Effect of pendant arm position and length on the structure and properties of nickel aromatic dicarboxylate coordination polymers incorporating a kinked organodiimine

Abstract Hydrothermal synthesis has afforded three nickel coordination polymers incorporating both aromatic dicarboxylates and the kinked and hydrogen bonding capable organodiimine 4,4′-dipyridylamine (dpa). These were characterized by single-crystal X-ray diffraction, infrared spectroscopy, and thermogravimetric analysis. [Ni(1,2-phda)(dpa)(H 2 O)] n (1,2-phda = 1,2-phenylenediacetate, 1 ) displays (4,4) rhomboid grid-like 2D layers that aggregate into 3D through O–H⋯O hydrogen bonding.

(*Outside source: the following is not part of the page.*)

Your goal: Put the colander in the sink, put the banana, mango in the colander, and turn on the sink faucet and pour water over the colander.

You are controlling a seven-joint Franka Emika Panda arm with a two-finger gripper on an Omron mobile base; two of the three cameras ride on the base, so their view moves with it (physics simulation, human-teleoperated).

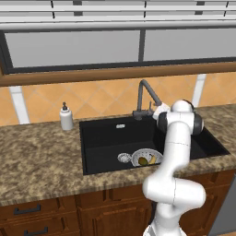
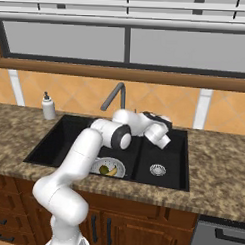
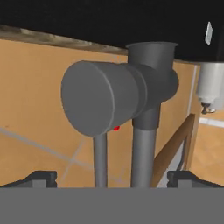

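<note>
colander (image 1: 146,157) sits in the sink (image 1: 103,138) with banana (image 1: 152,159) and mango (image 1: 143,161) inside. fingers (image 3: 41,178) spread wide, empty, facing the faucet (image 3: 118,103) base. its lever looks rigid, smooth metal: push its end, likely slippery.

A wide grey-paned window (image 1: 73,48) with a brown wooden sill (image 1: 115,73) spans the upper frame, above orange diagonal wall tiles (image 1: 101,99). Speckled brown granite counter (image 1: 37,156) tops dark-handled wooden cabinets (image 1: 110,214) below.
</note>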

Shortening one of the pendant arms of the dicarboxylate ligand resulted in a shift to (6,3) herringbone style 2D coordination layer motifs in {[Ni(hmph)(dpa)] · 1.33H 2 O} n (hmph = homophthalate, 2 ), which stack in an AA′B pattern. [Ni(1,3-phda)(dpa)(μ-H 2 O) 0.5 ] n (1,3-phda = 1,3-phenylenediacetate, 3 ) manifests a canted primitive cubic type coordination polymer lattice constructed from dinuclear {Ni 2 (μ-H 2 O)} kernels linked into 3D through tethering 1,3-phda and dpa ligands. Analysis of the variable temperature magnetic susceptibility of 3 indicated the presence of antiferromagnetic superexchange within its dinuclear units ( g  = 2.290(2), J  = −4.21(2) cm −1 ).